@pemesmfs
/Cot/ gw udah cek akun TikTok yg dikirim sender ini n coveran doi beneran kece! kalian gk bakal nyesel lihatnya. yg What It Is gk kalah ber-damage!
[screenshot]Bohong kalau aku tidak salah tingkah saat membaca itu. Sejak tweet lanjutan ini muncul, aku punya obsesi baru yang lebih barbar dari milik Markus. Setiap sepuluh menit sekali, atau mungkin kurang dari itu, aku selalu mengecek jumlah likes, retweet, dan komentar yang muncul. Kalau bosan mengerjakan PR pelajaran Ekonomi dari Bu Nyoman, aku menyempatkan membaca balasan di sana satu per satu. Walaupun kadang isinya tempelan link Shopee, ada banyak pujian yang belum pernah kudengar.
Katanya, permainan stik-ku sangat candu. Mereka suka setiap kali aku memutarnya di langit sebelum memukul cymbal. Ada juga yang menyukai caraku mengikuti rhythm, dengan manggut-manggut menikmati injakan pada bass drum. Itu otomatis. Aku tidak tahu kenapa mesti begitu. Apalagi kalau pakai headphone, tubuhku bisa bergerak sendiri. Paling kacau lagi, ada yang terang-terangan bilang naksir lesung pipiku, yang sebenarnya tidak kentara amat saat direkam dari jauh. Kadang aku tidak sadar melakukannya--tersenyum tipis hingga muncul cekungan kecil di kanan bawah bibir.

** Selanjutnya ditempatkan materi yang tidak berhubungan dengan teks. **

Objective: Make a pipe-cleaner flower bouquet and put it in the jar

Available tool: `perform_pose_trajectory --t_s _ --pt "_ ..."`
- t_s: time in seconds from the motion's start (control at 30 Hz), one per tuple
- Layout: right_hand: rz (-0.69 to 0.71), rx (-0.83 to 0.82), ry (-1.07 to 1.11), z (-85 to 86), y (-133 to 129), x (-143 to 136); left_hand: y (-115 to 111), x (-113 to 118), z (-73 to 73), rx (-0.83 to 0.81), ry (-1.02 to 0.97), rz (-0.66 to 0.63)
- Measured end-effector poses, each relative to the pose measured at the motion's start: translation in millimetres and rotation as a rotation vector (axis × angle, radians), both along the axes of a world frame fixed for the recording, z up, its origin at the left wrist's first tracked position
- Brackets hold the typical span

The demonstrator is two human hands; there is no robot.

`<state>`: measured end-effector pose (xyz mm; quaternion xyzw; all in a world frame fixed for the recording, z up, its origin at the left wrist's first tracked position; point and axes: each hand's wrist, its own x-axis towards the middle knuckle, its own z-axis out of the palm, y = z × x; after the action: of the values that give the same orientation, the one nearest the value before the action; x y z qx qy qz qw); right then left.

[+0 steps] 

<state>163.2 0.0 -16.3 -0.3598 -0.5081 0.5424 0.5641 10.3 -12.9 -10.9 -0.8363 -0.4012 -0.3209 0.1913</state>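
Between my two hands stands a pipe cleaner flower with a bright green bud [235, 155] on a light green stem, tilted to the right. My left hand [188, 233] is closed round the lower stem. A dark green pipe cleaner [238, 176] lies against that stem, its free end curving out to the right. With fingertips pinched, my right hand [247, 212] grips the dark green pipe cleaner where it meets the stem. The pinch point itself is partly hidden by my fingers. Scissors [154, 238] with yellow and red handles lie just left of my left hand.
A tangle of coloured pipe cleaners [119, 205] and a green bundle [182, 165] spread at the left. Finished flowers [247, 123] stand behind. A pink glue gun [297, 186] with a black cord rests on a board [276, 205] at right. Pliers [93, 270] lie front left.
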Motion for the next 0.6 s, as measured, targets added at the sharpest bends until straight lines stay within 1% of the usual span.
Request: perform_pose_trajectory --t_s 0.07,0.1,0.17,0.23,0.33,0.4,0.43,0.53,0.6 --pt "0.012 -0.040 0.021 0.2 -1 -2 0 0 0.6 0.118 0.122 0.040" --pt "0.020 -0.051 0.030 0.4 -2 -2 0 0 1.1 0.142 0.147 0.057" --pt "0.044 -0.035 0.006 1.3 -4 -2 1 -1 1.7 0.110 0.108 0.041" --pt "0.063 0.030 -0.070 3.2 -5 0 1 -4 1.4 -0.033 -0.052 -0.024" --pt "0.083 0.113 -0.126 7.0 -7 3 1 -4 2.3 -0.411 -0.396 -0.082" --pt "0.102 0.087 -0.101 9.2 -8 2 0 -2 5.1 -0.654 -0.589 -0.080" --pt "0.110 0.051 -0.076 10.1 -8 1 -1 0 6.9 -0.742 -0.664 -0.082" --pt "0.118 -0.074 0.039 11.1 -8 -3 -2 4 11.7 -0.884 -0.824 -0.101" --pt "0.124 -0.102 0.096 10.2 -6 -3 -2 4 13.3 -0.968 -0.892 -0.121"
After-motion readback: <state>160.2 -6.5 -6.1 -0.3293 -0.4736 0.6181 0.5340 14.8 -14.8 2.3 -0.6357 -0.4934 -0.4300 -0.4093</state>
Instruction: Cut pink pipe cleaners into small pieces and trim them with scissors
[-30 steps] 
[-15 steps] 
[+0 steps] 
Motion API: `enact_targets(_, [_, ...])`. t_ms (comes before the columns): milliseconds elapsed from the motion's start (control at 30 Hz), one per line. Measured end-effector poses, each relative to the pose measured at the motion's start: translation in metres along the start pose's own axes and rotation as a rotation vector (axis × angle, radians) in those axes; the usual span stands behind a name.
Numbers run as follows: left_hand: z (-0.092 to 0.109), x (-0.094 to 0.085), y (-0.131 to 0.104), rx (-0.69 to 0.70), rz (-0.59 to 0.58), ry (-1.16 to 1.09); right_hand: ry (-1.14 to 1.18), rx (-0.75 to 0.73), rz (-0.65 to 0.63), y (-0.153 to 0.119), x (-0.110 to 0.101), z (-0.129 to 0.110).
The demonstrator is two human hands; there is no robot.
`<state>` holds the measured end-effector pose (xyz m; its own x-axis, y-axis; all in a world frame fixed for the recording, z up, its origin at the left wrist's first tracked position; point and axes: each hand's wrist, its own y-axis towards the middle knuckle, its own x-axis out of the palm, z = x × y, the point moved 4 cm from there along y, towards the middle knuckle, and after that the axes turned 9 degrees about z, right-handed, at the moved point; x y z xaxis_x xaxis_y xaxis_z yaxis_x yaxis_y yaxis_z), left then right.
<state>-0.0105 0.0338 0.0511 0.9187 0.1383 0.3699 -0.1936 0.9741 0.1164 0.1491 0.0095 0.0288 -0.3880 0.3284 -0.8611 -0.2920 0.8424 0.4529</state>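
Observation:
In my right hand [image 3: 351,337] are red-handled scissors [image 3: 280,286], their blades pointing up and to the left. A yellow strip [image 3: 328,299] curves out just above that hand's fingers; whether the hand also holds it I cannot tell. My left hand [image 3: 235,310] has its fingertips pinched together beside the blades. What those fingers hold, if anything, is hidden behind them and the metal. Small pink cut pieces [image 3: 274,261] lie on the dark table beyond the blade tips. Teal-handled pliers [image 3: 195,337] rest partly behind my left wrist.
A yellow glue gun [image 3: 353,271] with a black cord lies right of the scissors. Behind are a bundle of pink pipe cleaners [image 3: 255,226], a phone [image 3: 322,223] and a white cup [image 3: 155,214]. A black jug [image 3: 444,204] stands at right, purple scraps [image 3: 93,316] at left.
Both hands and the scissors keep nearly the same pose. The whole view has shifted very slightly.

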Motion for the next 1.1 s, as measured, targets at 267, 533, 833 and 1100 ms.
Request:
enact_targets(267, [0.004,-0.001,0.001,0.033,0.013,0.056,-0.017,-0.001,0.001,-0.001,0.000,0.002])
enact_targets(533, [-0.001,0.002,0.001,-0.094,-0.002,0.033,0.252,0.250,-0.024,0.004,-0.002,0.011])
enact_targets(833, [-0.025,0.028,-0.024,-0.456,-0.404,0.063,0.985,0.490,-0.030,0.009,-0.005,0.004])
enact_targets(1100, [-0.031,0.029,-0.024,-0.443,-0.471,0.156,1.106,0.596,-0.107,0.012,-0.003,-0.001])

Sedikit yang benar-benar mengkritisi caraku memainkan para tom-tom, padahal di video ini aku sangat bereksperimen.
Berkat itu juga, pengikut TikTok-ku bertambah drastis. Dalam sehari bisa ada ribuan nama baru. Tidak sedikit yang mengunjungi video lamaku dan meninggalkan jejak. Jelas banyak spam likes yang memungkinkan postingan selanjutnya sulit fyp--direkomendasikan ke akun orang lain, tapi tidak apa-apa. Markus bilang, mumpung momennya lagi bagus ya bawa happy aja.
"Oh, shit!"
Enak-enak berbaring di kasur sambil scroll Twitter, ponselku bergetar dan jatuh mengenai hidung. Sial memang. Ibuku menelepon. Tumben sekali. Biasanya jam segini beliau masih di butik. Aku segera mengangkatnya sebelum diomeli karena telat ini-itu.
"Lagi apa? Udah makan?"
Pertanyaan template yang tidak kreatif sama sekali. Aku bahkan bisa menebaknya sebelum Ibu bertanya. "Udah, lagi nugas."
Oh.
"Oh ...."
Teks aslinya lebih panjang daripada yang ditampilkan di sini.